As coisas que ficam. 

                      João Carlos Viegas.

      No elevador, duas mulheres conversam e uma delas se declara capaz de abrir mão de alguma vantagem para ajudar alguém.  "Sou que nem o Apolônio." ela diz.  Com um sorriso de espanto, olhei para ela que me disse: "Lembra, hein?".  As duas saltam do elevador antes que eu confirme a minha lembrança do Apolônio, personagem de uma peça publicitária de grande sucesso nos anos 70.  Apolônio era interpretado por um ator calvo cuja aparência ingênua reforçava seu dom de se deixar em segundo plano para favorecer os outros.  Numa das propagandas, ele é sorteado num consórcio de automóvel mas abre mão do carro para que um amigo mais necessitado fique com o prêmio.  O final do filme mostrava Apolônio pedalando uma bicicleta e gritando: "Um dia, chego lá!".  Cena capaz de irritar os tão sensíveis ciclistas contemporâneos por classificar a bicicleta como um veículo inferior ao automóvel.

      Apolônio pertence as coisas que ficam.  Claro, as gerações mais novas não sabem de quem se trata, mas os de mais idade ainda o guardam na cabeça embora não recordem outras propagandas.  Um outro exemplo é o desodorante que - se a gente usar - caberá em qualquer espaço.  Ainda ouço esparsamente uma pessoa dizendo que vai entrar no vagão cheio do Metrô ou no ônibus ou no elevador porque usa o tal desodorante e com esse produto: "Sempre cabe mais um.". 

      O que faz uma coisa ficar?

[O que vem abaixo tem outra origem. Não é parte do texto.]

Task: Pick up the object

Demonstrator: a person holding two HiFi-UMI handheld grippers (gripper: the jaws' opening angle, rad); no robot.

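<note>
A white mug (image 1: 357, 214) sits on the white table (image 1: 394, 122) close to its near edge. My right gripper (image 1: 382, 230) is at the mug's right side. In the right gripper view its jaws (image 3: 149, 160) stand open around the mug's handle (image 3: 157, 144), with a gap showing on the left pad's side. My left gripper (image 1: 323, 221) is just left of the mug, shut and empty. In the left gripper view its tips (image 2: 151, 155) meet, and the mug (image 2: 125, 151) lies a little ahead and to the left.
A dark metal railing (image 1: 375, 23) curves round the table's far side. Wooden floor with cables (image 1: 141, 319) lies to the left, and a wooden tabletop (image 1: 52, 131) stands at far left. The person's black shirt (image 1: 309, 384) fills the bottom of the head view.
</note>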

Músicas somem depois de algum sucesso, sucumbem com as modas.  Porém, existem outras que eram sucesso na Bossa Nova, passaram a Jovem Guarda, o Pagode, o Sertanejo e estão por aí.  O que faz uma coisa se tornar alheia ao tempo que passa? Logo o tempo que passa o maior inimigo de todos nós. 

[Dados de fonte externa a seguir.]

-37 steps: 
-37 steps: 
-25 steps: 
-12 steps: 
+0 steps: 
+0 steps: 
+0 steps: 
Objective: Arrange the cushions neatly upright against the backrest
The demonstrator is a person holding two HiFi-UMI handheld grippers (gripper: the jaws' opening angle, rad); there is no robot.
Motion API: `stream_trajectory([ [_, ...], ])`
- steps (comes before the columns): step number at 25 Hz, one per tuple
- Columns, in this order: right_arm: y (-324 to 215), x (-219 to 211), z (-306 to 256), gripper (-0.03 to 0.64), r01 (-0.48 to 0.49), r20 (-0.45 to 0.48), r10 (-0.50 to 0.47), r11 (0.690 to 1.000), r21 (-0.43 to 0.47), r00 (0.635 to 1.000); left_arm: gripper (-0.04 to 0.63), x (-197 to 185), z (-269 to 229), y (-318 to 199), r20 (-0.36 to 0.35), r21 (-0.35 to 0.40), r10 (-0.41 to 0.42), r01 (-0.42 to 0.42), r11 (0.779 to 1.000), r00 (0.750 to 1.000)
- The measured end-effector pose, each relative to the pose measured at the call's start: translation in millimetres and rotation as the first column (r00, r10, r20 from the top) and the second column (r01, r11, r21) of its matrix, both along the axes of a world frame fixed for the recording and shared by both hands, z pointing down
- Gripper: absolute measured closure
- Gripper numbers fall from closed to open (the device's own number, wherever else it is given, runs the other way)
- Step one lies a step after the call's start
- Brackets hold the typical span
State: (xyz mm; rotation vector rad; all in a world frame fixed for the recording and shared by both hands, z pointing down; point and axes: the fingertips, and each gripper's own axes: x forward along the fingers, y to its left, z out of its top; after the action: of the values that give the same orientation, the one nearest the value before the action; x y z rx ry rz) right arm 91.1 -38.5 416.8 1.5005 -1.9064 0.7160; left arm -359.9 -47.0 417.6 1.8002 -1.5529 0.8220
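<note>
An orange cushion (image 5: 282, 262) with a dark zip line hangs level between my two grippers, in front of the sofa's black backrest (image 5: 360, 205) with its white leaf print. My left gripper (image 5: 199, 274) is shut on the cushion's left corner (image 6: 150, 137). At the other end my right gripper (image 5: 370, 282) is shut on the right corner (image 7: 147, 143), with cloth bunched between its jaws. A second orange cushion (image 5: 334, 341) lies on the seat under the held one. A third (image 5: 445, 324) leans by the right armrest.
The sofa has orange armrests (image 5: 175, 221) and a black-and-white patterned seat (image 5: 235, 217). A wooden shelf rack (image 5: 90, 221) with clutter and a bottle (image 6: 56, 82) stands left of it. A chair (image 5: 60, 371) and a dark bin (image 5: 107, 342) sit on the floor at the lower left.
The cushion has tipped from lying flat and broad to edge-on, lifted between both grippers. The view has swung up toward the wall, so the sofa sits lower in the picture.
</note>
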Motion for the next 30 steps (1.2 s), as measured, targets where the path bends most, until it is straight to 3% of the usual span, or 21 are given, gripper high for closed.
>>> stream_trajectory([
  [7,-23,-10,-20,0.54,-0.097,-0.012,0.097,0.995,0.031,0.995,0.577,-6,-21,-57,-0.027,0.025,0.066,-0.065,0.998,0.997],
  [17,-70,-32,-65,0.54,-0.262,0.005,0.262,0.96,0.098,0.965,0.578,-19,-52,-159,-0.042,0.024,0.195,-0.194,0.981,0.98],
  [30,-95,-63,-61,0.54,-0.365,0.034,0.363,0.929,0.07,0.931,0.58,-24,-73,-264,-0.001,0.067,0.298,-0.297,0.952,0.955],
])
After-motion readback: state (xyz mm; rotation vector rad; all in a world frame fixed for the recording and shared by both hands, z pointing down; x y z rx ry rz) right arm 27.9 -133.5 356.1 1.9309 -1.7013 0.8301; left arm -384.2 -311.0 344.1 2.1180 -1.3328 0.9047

      Agora mesmo, uma rede de tevê anuncia que não transmitirá mais o Pica-pau que eu vi e meus filhos viram. Embora existam outros personagens tão duradouros quanto, o Pica-pau não tem novas versões.  São as mesmas que têm se repetido durante tantas gerações.  Tenho certeza de que o Pica-pau vai dar só um tempo.  Ele é uma das coisas que ficam.  Daqui a alguns anos, diante de algum aparelho de tevê, uma criança vai rir muito com o Pica-pau descendo as Cataratas do Niágara.  Não sei se estarei aqui.  Afinal, ao contrário do Apolônio, do desodorante e do Pica-pau; não pertenço às coisas que ficam.